Email attachments are encoded into text format before sending to ensure
that control characters aren't sent over the Internet.
The text of your email is stored as a series of readable alphanumeric characters.
However, graphics, spreadsheets, video files, and even word processing documents
can contain characters that may be stored in any of the 256 different combinations
of 1's and 0's that make up an 8-bit byte. For example, three different byte
combinations are shown below:
01000010
01101101
01011011
Most byte combinations are readable, such as the ones above, which represent
the characters "B", "m", and "[" respectively. Something less than 100 of
the 256 different possible byte combinations represent the standard alphanumeric
characters including capital letters, lower case letters, numbers, punctuation
marks, and other characters found on most computer keyboards -- a list of
codes for the standard ANSI characters can be found here.
Extending beyond these old fashioned codes to keep information technology
relevant in the modern world, the Unicode
Consortium provides standards management of
a consistent assignment of codes to a wide range of different characters
across platforms, programs and languages.
However, many of the byte combinations that don't represent readable characters
are also used as instructions. If bytes containing these instruction codes
were transmitted over the Internet, at a minimum the message would be broken
into separate pieces, and at worse the instruction bytes would unintentionally
tell the routers, switches, and other components that handled your email
to take all sorts of unpredictable actions. In practice, the software systems
-- email client, operating system, networking software -- between your email
program and the Internet might catch any strange byte combinations before
they hit the wider network, but since this is not a standard case they can
produce unpredictable results. For example, this writer once sent an attachment
with an experimental email system that didn't encode attachments properly,
resulting in the attachment being received as a zero-length file, truncated
of all content by an intervening software layer who presumably stopped reading
as soon as it saw an unconverted control character.
To protect against this problem, email programs routinely encode attached
files before they are mailed with a program that filters out any non-readable
bytes in a predictably reversible way. When the recipient's email program
receives the attachment and it is downloaded onto their machine, their email
program decodes the attachment according to a standard procedure to reconstruct
the original
file.
Each encoded file includes an instruction that tells the email recipient
what type of encoding program was used. There are a number of more or less
standard encoding methods, including MIME, uuencode, BinHex, and AppleDouble
(Mac version of MIME). Most email programs can decode most of the common
standards. Two of the most common standards are described below:
- MIME. The modern MIME encoding
standard was first defined in paragraph 4.3 of RFC
989, updated by paragraph 4.3.2.4 of RFC
1421, and has become the most common standard used for email encoding.

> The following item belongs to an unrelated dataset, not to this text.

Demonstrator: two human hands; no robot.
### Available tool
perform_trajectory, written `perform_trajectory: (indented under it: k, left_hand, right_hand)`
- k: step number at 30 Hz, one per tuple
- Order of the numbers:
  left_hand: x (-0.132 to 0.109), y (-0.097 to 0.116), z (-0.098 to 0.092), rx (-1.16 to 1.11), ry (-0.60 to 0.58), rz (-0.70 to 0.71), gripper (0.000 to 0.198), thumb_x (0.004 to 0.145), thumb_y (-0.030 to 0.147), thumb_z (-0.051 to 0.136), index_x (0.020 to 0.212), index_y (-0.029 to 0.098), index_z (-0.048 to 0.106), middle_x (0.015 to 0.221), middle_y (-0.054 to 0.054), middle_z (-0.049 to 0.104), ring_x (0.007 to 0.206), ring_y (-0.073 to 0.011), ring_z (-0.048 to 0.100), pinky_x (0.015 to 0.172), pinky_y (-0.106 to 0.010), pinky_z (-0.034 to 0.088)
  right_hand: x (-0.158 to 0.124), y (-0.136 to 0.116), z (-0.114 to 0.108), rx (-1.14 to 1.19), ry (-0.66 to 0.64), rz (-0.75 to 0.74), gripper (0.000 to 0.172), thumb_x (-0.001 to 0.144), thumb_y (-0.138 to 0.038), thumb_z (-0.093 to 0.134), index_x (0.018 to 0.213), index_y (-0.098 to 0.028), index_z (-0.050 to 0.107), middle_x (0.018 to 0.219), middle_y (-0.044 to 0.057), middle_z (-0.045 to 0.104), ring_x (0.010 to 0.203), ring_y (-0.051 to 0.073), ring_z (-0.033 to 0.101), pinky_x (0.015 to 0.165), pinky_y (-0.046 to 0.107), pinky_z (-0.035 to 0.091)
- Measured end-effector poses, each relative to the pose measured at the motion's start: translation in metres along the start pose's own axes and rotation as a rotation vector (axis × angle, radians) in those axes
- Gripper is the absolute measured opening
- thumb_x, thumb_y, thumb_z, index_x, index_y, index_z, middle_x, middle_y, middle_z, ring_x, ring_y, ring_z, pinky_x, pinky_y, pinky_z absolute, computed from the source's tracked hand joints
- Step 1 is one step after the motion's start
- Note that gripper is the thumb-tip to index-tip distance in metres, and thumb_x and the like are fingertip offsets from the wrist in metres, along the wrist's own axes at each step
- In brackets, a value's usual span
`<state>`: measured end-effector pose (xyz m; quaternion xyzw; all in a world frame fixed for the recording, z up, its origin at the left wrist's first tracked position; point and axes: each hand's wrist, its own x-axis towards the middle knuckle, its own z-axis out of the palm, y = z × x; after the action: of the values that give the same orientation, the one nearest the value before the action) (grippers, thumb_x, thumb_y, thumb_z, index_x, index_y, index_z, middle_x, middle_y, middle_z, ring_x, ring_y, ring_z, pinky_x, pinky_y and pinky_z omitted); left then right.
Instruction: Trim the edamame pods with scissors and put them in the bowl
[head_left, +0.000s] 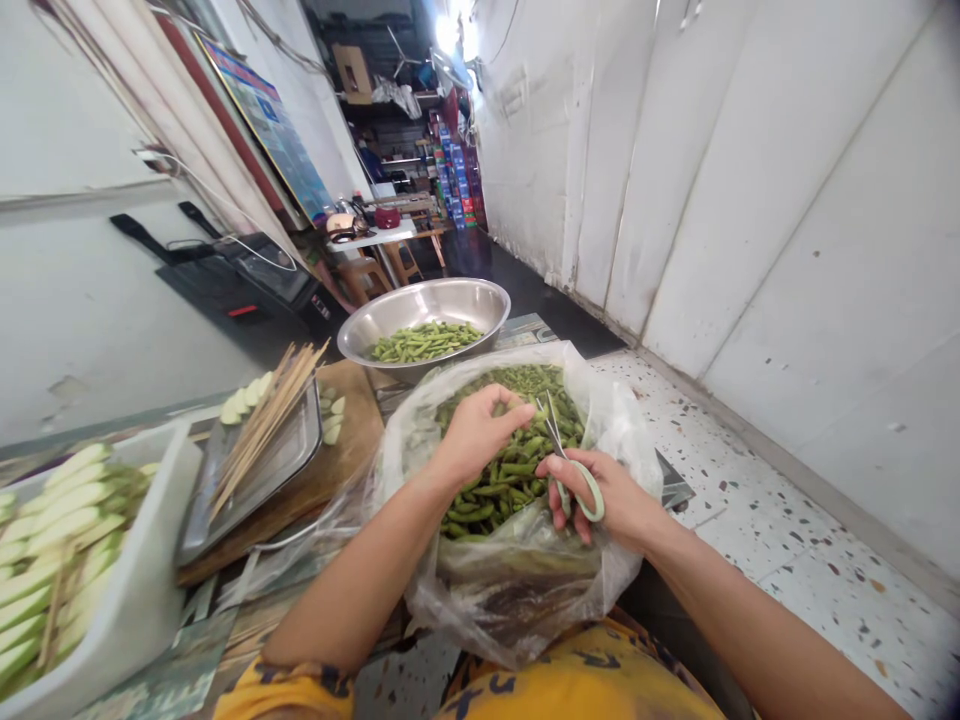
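A clear plastic bag [621,440] full of green pods [487,495] lies open in front of me. Above it, my left hand [484,428] is closed in a pinch, fingertips beside the scissor blades; what it pinches is too small to make out clearly. My right hand [592,495] holds scissors [555,430] with pale green handles, the blades slightly apart and pointing up. Behind the bag stands a wide steel bowl [420,300] with more green pods [427,342] in its bottom.
On the left, a white tub [142,590] holds skewered pale green slices [75,510]. Beside it, a metal tray [300,450] with wooden skewers [266,425] rests on a wooden board [356,400]. A small table [375,237] and stools stand farther back; a white wall [720,180] runs along the right.
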<state>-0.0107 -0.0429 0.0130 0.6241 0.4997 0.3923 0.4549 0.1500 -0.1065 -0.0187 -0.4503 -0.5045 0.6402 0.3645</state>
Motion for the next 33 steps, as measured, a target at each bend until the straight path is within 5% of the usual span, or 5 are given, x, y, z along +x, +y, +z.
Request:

MIME encodes a file into the following 64 alphanumeric characters:
ABCDEFGHIJKLMNOPQRSTUVWXYZ
abcdefghijklmnopqrstuvwxyz0123456789+/
- Uuencode. Uuencode was one of the earliest encoding standards,
first developed on the Unix BSD operating
system. For many years there was no other standards document defining uuencode,
which led to incompatible implementations until later versions were generally
built to be compliant with the POSIX standard P1003.2b/D11, later IEEE
Std 1003.1-2001. These later versions incorporated the MIME standard
as an option. Most of the earlier versions encoded a file into the following
64 text characters:
`!"#$%&'()*+,-./0122456789:;<=>?@
ABCDEFGHIJKLMNOPQRSTUVWXYZ[\]^_
You are sometimes given a choice in your email application settings for
which encoding method your program should use. The best choice is usually
MIME, which almost all email programs support. However, if somebody can't
read an attachment that you send them, try setting the encoding method to
AppleDouble (same as MIME on a Mac), BinHex, or Uuencode in that order. Remember
to
change your settings back to MIME for sending to everyone else.
Resources. The following RFC provides a good description of some
current encoding standards, including Base64 which is a common name for MIME.
- RFC
3548;
S. Josefsson, Ed.; The Base16, Base32, and Base64 Data Encodings; July
2003.